Giter Club home page Giter Club logo

smrctoolkit's Introduction

Sogou Machine Reading Comprehension Toolkit

Introduction

The Sogou Machine Reading Comprehension (SMRC) toolkit was designed for the fast and efficient development of modern machine comprehension models, including both published models and original prototypes.

Toolkit Architecture

avatar

Installation

$ git clone https://github.com/sogou/SMRCToolkit.git
$ cd SMRCToolkit
$ pip install [-e] .

Option -e makes your installation editable, i.e., it links it to your source directory

This repo was tested on Python 3 and Tensorflow 1.12

Quick Start

To train a Machine Reading Comprehension model, please follow the steps below.

For SQuAD1.0, you can download a dataset with the following commands.

$ wget https://rajpurkar.github.io/SQuAD-explorer/dataset/train-v1.1.json
$ wget https://rajpurkar.github.io/SQuAD-explorer/dataset/dev-v1.1.json
$ wget https://nlp.stanford.edu/data/glove.840B.300d.zip #used in DrQA
$ unzip glove.840B.300d.zip

Prepare the dataset reader and evaluator.

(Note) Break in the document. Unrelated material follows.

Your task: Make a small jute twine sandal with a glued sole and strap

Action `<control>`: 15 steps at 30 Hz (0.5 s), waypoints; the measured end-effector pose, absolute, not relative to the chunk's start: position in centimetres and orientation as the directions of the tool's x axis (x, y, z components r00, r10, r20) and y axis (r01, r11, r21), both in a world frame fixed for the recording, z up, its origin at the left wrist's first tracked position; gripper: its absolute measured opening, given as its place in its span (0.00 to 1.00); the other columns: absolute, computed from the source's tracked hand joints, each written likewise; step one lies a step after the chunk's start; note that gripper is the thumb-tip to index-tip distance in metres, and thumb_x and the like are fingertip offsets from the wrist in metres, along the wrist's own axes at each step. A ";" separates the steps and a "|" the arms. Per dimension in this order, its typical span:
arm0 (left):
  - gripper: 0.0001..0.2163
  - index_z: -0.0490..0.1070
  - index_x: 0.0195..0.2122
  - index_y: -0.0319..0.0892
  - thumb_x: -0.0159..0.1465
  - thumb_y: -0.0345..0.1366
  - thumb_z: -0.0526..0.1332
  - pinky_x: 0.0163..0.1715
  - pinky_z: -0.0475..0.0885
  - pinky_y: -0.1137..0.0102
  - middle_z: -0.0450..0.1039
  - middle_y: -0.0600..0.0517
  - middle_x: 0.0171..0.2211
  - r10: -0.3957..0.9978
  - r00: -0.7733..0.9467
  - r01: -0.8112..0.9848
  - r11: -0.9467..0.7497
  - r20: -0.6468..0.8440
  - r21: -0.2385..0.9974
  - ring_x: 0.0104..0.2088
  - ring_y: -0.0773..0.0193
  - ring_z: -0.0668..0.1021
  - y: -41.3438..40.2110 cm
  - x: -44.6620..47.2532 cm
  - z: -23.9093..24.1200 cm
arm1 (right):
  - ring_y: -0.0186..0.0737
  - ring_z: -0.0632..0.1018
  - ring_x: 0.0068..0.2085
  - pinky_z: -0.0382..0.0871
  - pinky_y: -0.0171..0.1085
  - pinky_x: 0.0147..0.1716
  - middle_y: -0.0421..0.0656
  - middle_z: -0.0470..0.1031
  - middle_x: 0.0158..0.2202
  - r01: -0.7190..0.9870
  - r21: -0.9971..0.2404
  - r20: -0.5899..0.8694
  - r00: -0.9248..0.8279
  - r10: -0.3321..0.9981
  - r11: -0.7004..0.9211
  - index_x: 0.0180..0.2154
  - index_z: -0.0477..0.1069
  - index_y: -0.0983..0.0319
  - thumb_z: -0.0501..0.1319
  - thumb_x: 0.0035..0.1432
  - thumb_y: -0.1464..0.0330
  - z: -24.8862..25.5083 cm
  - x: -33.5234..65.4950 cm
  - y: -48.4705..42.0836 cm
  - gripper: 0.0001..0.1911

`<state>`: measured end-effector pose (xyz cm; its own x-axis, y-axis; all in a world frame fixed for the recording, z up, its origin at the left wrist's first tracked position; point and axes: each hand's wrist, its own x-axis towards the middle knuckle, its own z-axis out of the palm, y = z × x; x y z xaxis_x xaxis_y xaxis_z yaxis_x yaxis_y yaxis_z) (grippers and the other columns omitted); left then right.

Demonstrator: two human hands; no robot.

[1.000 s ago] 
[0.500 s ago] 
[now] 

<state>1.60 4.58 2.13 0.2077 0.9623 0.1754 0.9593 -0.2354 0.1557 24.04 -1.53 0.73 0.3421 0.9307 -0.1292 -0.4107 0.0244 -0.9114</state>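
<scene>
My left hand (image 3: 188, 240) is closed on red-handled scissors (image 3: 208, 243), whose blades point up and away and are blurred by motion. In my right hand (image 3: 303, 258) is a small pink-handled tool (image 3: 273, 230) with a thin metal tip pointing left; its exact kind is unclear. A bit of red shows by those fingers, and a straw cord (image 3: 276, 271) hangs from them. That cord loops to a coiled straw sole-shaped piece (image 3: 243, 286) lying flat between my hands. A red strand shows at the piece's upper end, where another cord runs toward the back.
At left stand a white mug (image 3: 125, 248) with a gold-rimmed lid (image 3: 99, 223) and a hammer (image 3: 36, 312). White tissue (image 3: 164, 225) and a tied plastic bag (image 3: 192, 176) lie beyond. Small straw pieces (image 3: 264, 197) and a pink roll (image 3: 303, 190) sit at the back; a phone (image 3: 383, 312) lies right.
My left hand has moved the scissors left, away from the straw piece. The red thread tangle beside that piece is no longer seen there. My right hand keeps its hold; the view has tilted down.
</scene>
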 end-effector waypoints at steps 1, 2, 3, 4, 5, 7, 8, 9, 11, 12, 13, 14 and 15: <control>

train_file = data_folder + "train-v1.1.json"
dev_file = data_folder + "dev-v1.1.json"
reader = SquadReader()
train_data = reader.read(train_file)
eval_data = reader.read(dev_file)
evaluator = SquadEvaluator(dev_file)

Build a vocabulary and load the pretrained embedding.

vocab = Vocabulary(do_lowercase=False)
vocab.build_vocab(train_data + eval_data, min_word_count=3, min_char_count=10)
word_embedding = vocab.make_word_embedding(embedding_folder+"glove.840B.300d.txt")

Use the feature extractor,which is only necessary when using linguistic features.

feature_transformer = FeatureExtractor(features=['match_lemma','match_lower','pos','ner','context_tf'],
build_vocab_feature_names=set(['pos','ner']),word_counter=vocab.get_word_counter())
train_data = feature_transformer.fit_transform(dataset=train_data)
eval_data = feature_transformer.transform(dataset=eval_data)

Build a batch generator for training and evaluation,where additional features and a feature vocabulary are necessary when a linguistic feature is used.

train_batch_generator = BatchGenerator(vocab,train_data, training=True, batch_size=32, \
    additional_fields = feature_transformer.features,feature_vocab=feature_transformer.vocab)
eval_batch_generator = BatchGenerator(vocab,eval_data, batch_size=32, \
    additional_fields = feature_transformer.features, feature_vocab=feature_transformer.vocab)

Import the built-in model and compile the training operation, call functions such as train_and_evaluate for training and evaluation.

model = DrQA(vocab, word_embedding, features=feature_transformer.features,\
 feature_vocab=feature_transformer.vocab)
model.compile()
model.train_and_evaluate(train_batch_generator, eval_batch_generator, evaluator, epochs=40, eposides=2)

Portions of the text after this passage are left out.